Связался черт с младенцем

 
   Два года тому назад жила я с родными на даче. При даче был небольшой парк, который непосредственно переходил в лес, отделяясь от него деревянным высоким забором. По сю сторону забора стояла скамья, на которой я любила сиживать с томиком Тургенева или Гончарова, пригретая солнышком, овеянная смолистым ароматом деревьев…
   Сижу однажды, читаю, вдруг — слышу за забором шорох. Сначала я подумала, что это пробирается кто-нибудь из гуляющих дачников, переждала немного, опять углубилась в чтение, вдруг ухо мое ясно уловило за забором чье-то дыхание. Человек всегда инстинктивно чувствует, что за ним наблюдают, и я это сразу почувствовала: за забором в щель меня кто-то разглядывал…
   — Кто там? — строго спросила я.
   И вслед за этим услышала шорох чьих-то быстро удаляющихся шагов.
   Тут же этот пустяк сразу и вылетел из моей головы, но вечером, когда я вернулась с прогулки по озеру в свою комнату, мне в глаза бросилась странная вещь: на туалетном столике, прислоненный к зеркалу, стоял образ святителя Николая Чудотворца в золоченой ризе. Вне себя от удивления, я позвала прислугу, опросила всех домашних — все выразили полное недоумение: такого образа ни у кого в доме не было и в мою комнату никто не заходил, тем более что дверь была мною заперта.
   Мы все в душе немного Шерлоки Холмсы, поэтому я, оставшись одна, стала на колени и внимательно освидетельствовала ковер. Следов, конечно, никаких не было, но по линии от раскрытого окна до туалетного столика я обнаружила несколько песчинок, лежавших небольшими островками на определенном друг от друга расстоянии. Конечно, это мне ничего не объяснило, так как и сама могла занести на подошвах эти песчинки, — пришлось предать чудотворный случай с Николаем Чудотворцем забвению.
   Но дня через два повторилось то же самое: утром чье-то дыхание за забором и шорохи, вечером на туалетном столике я обнаружила флакон французских духов, уже откупоренный и начатый.

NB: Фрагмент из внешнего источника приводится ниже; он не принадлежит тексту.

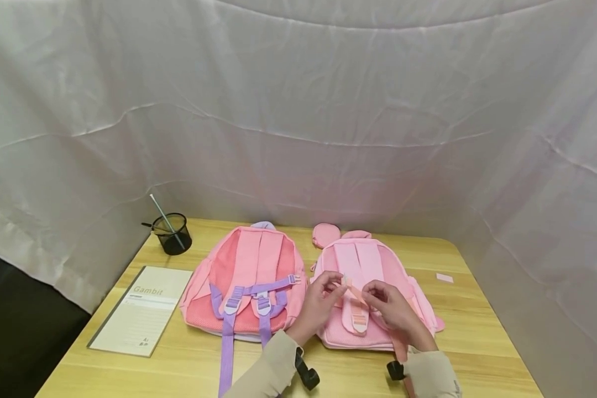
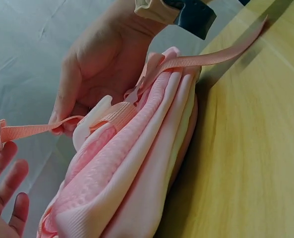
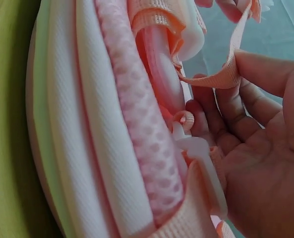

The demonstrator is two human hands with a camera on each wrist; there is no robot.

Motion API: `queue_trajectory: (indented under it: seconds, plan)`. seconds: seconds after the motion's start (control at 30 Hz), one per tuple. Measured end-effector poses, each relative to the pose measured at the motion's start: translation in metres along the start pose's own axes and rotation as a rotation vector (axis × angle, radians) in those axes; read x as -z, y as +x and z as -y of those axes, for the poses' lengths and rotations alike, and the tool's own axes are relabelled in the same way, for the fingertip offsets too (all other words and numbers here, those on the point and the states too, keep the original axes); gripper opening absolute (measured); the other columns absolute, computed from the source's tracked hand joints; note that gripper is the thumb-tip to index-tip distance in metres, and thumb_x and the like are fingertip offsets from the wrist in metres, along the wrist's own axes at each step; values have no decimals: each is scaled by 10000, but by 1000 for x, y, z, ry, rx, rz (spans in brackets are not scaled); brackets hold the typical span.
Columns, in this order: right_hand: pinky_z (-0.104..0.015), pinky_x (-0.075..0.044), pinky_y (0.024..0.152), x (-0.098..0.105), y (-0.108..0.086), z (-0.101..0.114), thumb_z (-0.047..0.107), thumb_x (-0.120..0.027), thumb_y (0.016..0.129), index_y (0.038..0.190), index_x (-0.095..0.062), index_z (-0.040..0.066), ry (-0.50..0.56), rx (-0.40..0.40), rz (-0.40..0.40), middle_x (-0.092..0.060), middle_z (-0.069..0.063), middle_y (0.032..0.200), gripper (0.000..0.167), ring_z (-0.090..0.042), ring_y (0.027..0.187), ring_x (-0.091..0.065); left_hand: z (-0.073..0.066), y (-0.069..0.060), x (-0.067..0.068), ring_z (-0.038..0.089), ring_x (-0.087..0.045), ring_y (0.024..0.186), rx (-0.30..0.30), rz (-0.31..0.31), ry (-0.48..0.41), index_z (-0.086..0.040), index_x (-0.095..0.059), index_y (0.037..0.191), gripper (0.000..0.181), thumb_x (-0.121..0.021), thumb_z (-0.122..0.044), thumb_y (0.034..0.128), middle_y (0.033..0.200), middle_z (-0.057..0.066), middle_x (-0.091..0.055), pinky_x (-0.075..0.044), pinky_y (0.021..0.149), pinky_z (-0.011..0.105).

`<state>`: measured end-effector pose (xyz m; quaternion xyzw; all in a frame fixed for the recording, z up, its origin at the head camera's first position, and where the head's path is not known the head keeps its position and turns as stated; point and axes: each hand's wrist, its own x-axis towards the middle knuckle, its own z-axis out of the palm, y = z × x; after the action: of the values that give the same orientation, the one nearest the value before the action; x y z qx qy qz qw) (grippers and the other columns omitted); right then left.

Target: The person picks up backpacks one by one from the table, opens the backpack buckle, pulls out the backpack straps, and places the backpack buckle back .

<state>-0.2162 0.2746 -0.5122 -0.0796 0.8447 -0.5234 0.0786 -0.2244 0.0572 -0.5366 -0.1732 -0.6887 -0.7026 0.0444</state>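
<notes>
A light pink backpack (image 1: pixel 335 331) lies on the table with its shoulder straps facing up. Above it, the left hand (image 1: pixel 320 304) pinches the end of an orange webbing strap (image 2: pixel 30 131). Farther along the same webbing, the right hand (image 1: pixel 390 304) pinches it between thumb and fingers, leaving a short stretch drawn between the hands. The strap runs to a white plastic buckle (image 2: pixel 90 123) on one shoulder strap. Close to the right fingers sits a second white buckle (image 3: pixel 201 158). Another orange strap tail (image 2: pixel 221 57) trails off the bag under the right wrist.
Left of it lies a coral backpack (image 1: pixel 249 251) with purple straps. A notebook (image 1: pixel 141 309) and a black mesh pen cup (image 1: pixel 175 237) are at the far left. A small pink pouch (image 1: pixel 325 236) sits behind the pink bag; a pale card (image 1: pixel 445 278) lies to the right.
</notes>
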Motion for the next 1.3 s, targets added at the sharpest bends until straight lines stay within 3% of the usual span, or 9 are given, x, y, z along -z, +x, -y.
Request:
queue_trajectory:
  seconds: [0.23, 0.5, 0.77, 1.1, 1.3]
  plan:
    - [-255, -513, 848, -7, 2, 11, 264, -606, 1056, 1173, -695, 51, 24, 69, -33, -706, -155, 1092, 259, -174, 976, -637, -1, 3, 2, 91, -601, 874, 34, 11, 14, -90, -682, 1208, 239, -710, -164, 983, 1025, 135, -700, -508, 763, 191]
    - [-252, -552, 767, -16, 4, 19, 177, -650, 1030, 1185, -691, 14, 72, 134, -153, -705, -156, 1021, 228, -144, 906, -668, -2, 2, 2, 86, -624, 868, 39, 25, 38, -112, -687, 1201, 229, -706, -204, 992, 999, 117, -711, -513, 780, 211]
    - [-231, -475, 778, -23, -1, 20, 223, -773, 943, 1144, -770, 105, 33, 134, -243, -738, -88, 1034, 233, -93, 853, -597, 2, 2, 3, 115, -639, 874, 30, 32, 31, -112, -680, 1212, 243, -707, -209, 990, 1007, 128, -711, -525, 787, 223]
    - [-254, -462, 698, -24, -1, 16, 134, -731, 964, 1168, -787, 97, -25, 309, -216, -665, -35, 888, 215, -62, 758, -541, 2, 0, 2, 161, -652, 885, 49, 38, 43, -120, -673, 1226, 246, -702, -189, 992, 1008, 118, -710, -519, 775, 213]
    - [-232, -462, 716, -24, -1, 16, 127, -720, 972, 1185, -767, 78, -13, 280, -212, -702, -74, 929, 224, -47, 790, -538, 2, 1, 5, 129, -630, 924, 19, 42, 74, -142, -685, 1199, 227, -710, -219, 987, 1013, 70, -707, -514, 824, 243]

   Я опять взяла всех на допрос, и снова все отозвались полным незнанием, а горничная посоветовала запирать мое окно, выходящее в сад.
   Я так и сделала, но на четвертый день окно оказалось открытым, а на столике лежало несколько книг в великолепных переплетах, но по содержанию их подбор был самый странный: два тома Энциклопедического словаря, том стихов Бодлера, роскошное издание «Бабочки Европы» Мензбира и «Семь смертных грехов» Эжена Сю в русском переводе…
   Мне сделалось не по себе. Очевидно, кто-то через окно являлся в мою комнату, как к себе домой, и хотя ничего не уносил, а, наоборот, одаривал меня же, но, согласитесь, неприятно чувствовать, что «мой дом — моя крепость», это фундаментальное правило англичан, уже кем-то неоднократно нарушено.
   На другое утро я, не переставая размышлять об этой дурацкой истории, захватила томик Бодлера и «Бабочки Европы» с целью рассмотреть все это и направилась к своей любимой скамейке. Снова за забором шорох и чье-то дыхание… Я подождала немного, сделала вид, что всецело погружена в разглядывание раскрашенных политипажей — и вдруг, как молния, внезапно обернулась назад. Взгляд мой успел схватить чью-то рыжую голову в жокейской фуражке, при моем движении вдруг провалившуюся вниз с легким восклицанием.
   — Послушайте, молодой человек, — строго сказала я. — Подглядывать неблагородно. Лучше уж покажитесь, чем прятаться за забором, как заяц.
   — Я не прячусь, — сконфуженно пробормотал рыжий «молодой человек», снова выглянув из-за забора. — Я тут… вообще на сад любуюсь.
   Вдруг взгляд моего нового знакомца упал на книгу Мензбира, которую я держала в руках, и лицо его засияло от удовольствия:
   — Понравилось вам, барышня? — спросил он, указывая грязной рукой на книгу. — Книжонка, кажется, стоящая. А? Чудеса, можно сказать, природы!
   И тут я сразу догадалась, кто был автором всех этих нелепых подношений.
   — Значит, это вы лазите через окно в мою комнату? — сурово спросила я, еле удерживая улыбку при виде его смущенного лица.
   — Простите, барышня. Я ж ничего и не взял у вас. Наоборот, презентовал кой-чего на память.
   — Зачем же вы это делаете?
   — Очень вы мне приятны, лопни мои глаза! На вас и поглядеть-то — одно удовольствие. Сломайте мне два ребра, ежели вру!!